Baltimore County has drafted plans to improve biking and walking paths that will make it easier for people to reach cities, colleges, and train stations without relying on motor vehicles. The county gathered much of the information needed to suit the needs of residents by holding four meetings in the county’s residential areas.
The current draft includes plans to create paths specifically for pedestrians and bicyclists. This would create a safe option for those who do not want to use roads that used by motor vehicles. The plans will also increase the number of designated pedestrian and bike paths, making it possible for individuals to travel throughout the county without using cars, trucks, or other motorized vehicles.
Baltimore County also plans to install more bike racks and improve sidewalks.

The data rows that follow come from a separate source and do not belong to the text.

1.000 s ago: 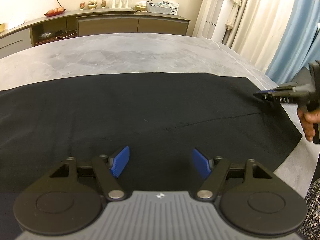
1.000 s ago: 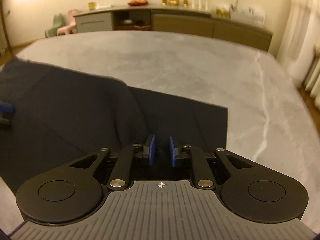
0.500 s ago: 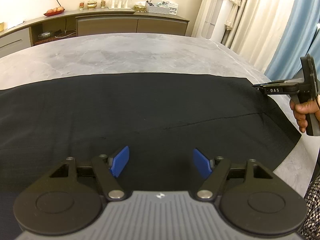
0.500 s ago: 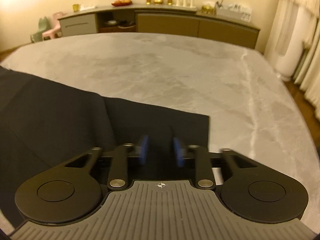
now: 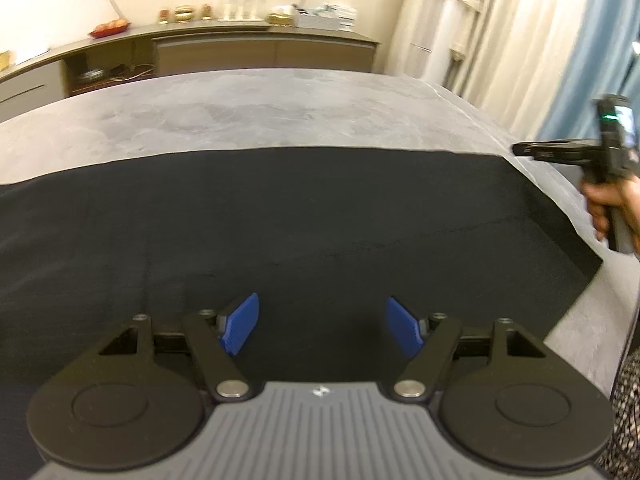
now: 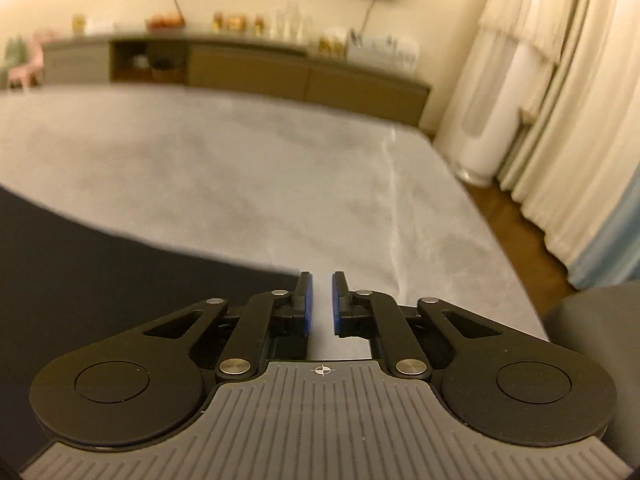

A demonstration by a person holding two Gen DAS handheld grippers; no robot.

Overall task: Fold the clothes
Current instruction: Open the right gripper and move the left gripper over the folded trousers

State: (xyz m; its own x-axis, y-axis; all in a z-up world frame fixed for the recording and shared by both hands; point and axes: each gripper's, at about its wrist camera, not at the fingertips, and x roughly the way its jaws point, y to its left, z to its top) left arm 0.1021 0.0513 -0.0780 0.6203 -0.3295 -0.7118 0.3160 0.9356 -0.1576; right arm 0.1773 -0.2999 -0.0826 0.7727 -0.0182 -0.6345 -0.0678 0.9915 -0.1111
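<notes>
Lying flat on the grey desk [image 5: 280, 116], the black garment [image 5: 280, 216] fills your left view. Your left gripper [image 5: 322, 322] hovers over it, fingers wide, nothing between them. Your right gripper [image 6: 321, 304], just closing, fingers narrowly parted and empty, sits beside the cloth's far corner.

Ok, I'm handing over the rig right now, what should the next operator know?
Left tongs: open, empty, over the near part of the black garment.
Right tongs: narrow gap, just been closing, nothing between them, beside the garment's far right corner, over bare grey table.
Garment: spread flat on the table.
Done: spreading. Left: grasp an edge and fold; no fold looks made yet.
</notes>
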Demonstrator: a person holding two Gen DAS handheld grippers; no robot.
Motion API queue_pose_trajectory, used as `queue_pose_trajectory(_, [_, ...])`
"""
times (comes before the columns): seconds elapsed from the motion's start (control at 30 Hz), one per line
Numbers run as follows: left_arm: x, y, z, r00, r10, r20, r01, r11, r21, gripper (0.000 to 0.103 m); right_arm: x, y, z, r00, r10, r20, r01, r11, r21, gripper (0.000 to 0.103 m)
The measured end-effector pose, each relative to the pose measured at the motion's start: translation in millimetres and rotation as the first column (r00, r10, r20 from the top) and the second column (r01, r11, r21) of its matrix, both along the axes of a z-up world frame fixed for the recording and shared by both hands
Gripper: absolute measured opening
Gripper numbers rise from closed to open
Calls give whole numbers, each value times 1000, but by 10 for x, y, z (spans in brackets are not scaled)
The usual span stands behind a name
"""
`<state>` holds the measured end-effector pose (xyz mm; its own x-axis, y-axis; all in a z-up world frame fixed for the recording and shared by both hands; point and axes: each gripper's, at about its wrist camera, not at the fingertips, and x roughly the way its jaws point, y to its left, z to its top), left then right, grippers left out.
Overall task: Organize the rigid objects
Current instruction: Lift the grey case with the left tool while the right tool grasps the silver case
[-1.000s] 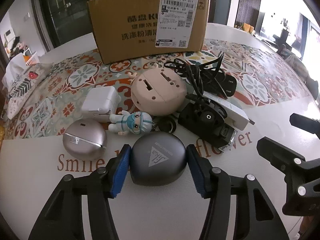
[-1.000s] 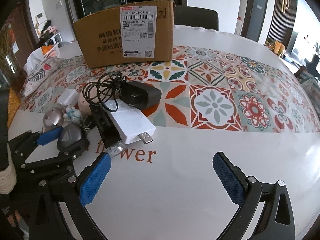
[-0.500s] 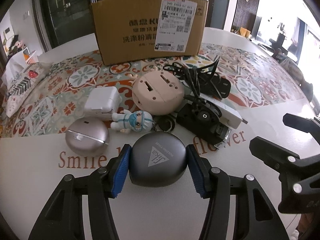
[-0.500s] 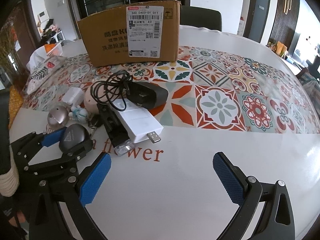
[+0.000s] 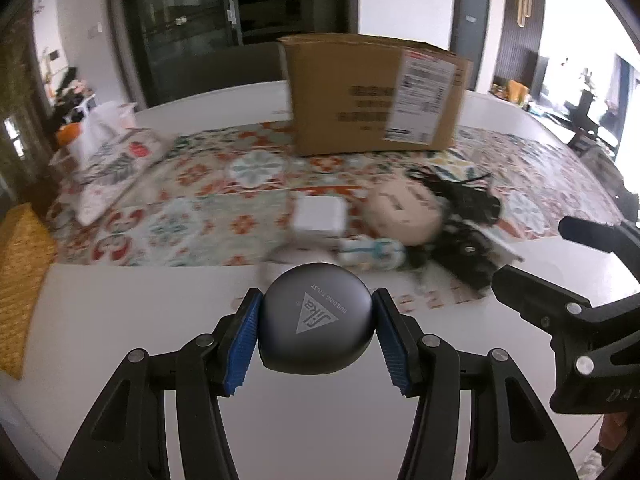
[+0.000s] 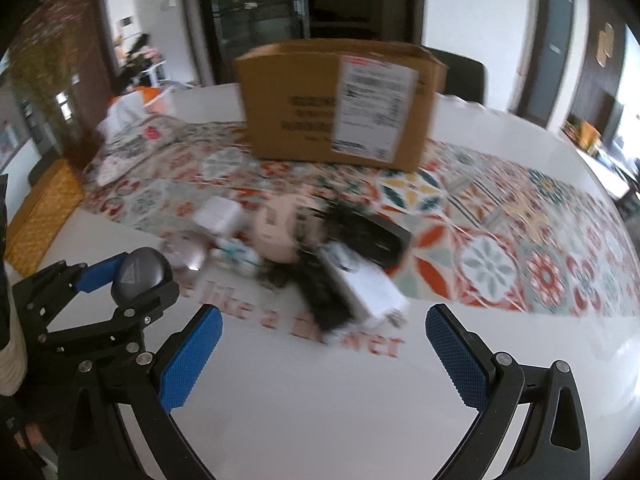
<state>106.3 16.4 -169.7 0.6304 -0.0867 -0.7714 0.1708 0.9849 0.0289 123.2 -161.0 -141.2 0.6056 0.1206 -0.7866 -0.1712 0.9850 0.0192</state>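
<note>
Firmly clamped between the blue pads (image 5: 240, 344) of the left gripper (image 5: 316, 332) sits a dark grey rounded case (image 5: 316, 320), its triangular logo facing up; the case appears raised off the white table (image 5: 320, 432), near the lower centre of the left wrist view. From the right wrist view the same case (image 6: 138, 276) shows at about 9 o'clock, pinched in the left gripper (image 6: 132, 280).

Beyond it, toward 12 o'clock, the other items lie blurred in a cluster: a silver rounded case (image 5: 300, 256) just behind, a small figurine (image 5: 372, 250) beside that, a white square charger (image 5: 320, 218), a beige round device (image 5: 404, 212), and at 2 o'clock a tangle of black cables and adapters (image 5: 468, 224) touching a white adapter (image 6: 376, 292).

Farther back at 12 o'clock a cardboard box (image 5: 372, 96) stands on the patterned mat (image 5: 180, 208), its top open, a shipping label on its front.

The right gripper (image 6: 324, 352) hovers over bare table with its jaws spread wide, nothing between them.
</note>
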Motion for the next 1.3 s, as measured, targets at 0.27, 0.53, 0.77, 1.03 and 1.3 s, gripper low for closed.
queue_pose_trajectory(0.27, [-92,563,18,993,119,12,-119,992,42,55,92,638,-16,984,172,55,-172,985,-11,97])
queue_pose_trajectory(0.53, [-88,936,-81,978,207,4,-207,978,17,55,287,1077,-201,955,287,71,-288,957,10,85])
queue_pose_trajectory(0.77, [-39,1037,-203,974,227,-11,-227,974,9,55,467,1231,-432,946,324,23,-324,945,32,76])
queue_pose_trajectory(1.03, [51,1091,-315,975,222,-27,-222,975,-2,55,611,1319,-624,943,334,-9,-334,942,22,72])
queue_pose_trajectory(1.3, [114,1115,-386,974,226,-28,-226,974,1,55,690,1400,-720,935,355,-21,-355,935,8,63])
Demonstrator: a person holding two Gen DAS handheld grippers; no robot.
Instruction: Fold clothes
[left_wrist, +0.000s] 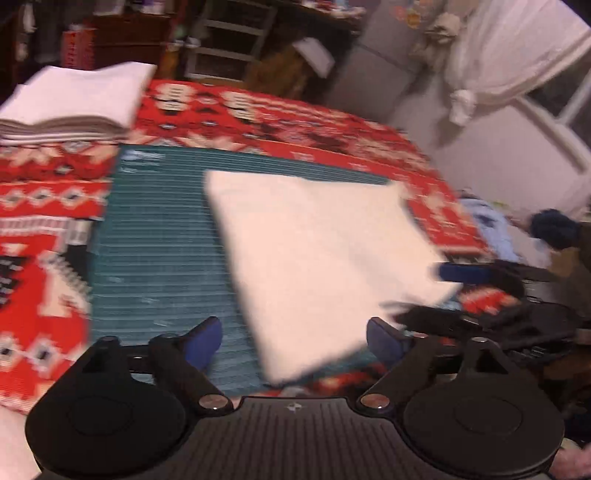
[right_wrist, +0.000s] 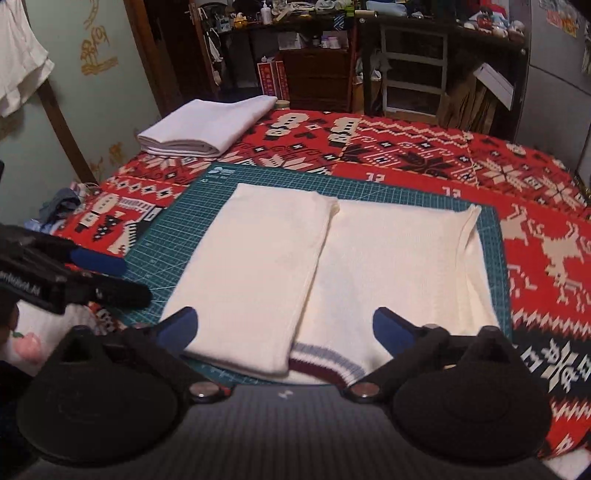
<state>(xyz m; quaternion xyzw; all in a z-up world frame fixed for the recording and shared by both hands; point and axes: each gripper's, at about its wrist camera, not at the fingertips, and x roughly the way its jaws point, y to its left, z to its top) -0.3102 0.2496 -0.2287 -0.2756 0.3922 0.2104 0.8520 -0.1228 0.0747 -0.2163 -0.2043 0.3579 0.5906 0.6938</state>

Making the area friendlier to pedestrians and bikers will require a consider amount of effort. Residents have already started pitching in to make plans a reality. Volunteers currently remove trash and other debris from existing trails.
There is some concern about pedestrian safety on trails that also allow bikes. Some residents have complained that the bicycles present a danger to those walking along the paths, especially during darker times of the day such as early morning and dusk. Complaints are most commonly directed at heavily trafficked trails, such as the Trolley Line No. 9 trail that stretches from Edmonson Ave. to Oella Ave.

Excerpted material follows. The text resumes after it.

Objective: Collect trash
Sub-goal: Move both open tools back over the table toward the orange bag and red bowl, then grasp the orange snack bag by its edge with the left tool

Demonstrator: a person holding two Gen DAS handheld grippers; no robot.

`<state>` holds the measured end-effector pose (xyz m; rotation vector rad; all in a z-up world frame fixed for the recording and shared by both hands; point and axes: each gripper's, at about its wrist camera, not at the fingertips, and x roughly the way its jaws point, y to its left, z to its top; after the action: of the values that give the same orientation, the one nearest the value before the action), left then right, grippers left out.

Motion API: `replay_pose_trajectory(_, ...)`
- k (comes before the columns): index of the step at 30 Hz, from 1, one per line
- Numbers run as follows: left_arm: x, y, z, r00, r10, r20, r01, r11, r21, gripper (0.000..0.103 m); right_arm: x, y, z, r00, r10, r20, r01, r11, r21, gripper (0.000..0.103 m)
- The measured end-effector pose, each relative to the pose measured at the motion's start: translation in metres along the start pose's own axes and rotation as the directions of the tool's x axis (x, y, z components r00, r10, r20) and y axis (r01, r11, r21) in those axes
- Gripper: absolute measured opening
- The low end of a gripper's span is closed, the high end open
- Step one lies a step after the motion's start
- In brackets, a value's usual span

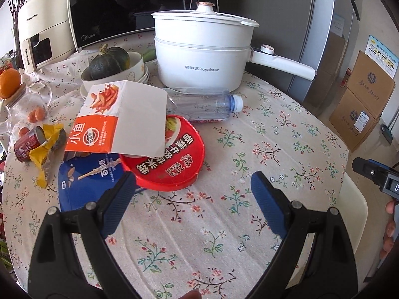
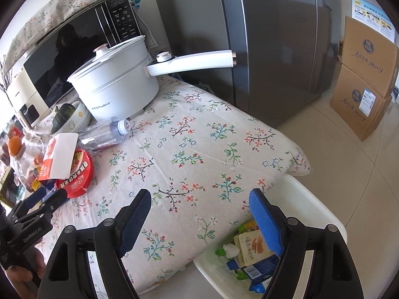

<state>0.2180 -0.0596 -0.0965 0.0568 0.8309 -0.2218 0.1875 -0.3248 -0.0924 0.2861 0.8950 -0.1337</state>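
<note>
L gripper (image 1: 192, 189) wide, empty, just short of red bowl lid (image 1: 169, 159); R gripper (image 2: 199, 214) wide, empty, btwn table edge & white bin (image 2: 319, 214). Risk: snack box (image 1: 119, 117) leaning on lid topples, bottle (image 1: 202, 104) rolls w/ nudge

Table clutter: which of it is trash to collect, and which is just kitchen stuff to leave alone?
Trash, likely:
- red bowl lid
- orange-and-white carton
- plastic bottle
- blue packet
- yellow wrapper
- small can
- goes into the white bin

Leave:
- white electric pot
- microwave
- squash in its bowl
- orange
</note>
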Motion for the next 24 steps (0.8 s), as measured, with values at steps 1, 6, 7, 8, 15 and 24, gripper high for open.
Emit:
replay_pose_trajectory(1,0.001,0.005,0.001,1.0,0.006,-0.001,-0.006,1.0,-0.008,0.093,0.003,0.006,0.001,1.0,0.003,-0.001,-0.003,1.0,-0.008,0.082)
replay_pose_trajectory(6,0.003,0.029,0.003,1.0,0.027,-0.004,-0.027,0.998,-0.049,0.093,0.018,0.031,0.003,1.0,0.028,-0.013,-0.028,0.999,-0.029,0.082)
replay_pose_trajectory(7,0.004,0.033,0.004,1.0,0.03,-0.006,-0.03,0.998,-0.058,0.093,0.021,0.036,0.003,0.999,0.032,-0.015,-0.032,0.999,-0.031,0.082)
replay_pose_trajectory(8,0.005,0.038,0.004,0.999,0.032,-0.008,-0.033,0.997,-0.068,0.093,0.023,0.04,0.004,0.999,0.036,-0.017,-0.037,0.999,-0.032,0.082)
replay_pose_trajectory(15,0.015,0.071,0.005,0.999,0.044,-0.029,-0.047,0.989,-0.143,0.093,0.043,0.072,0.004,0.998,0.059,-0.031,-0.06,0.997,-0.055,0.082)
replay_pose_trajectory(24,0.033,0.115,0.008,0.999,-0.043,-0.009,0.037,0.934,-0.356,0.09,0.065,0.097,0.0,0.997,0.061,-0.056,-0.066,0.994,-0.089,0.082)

Regardless of what planner decide to do about traffic problems on trails, one thing is certain: encouraging more people to use bikes will improve congesting on city roads. Many people in the area drive to train stations, park their vehicles, and then commute to work via rails. An improved system of bike trails would make it easier for commuters to leave their cars at home. This would not only relieve congestion on the streets, but also require fewer parking spaces at the stations.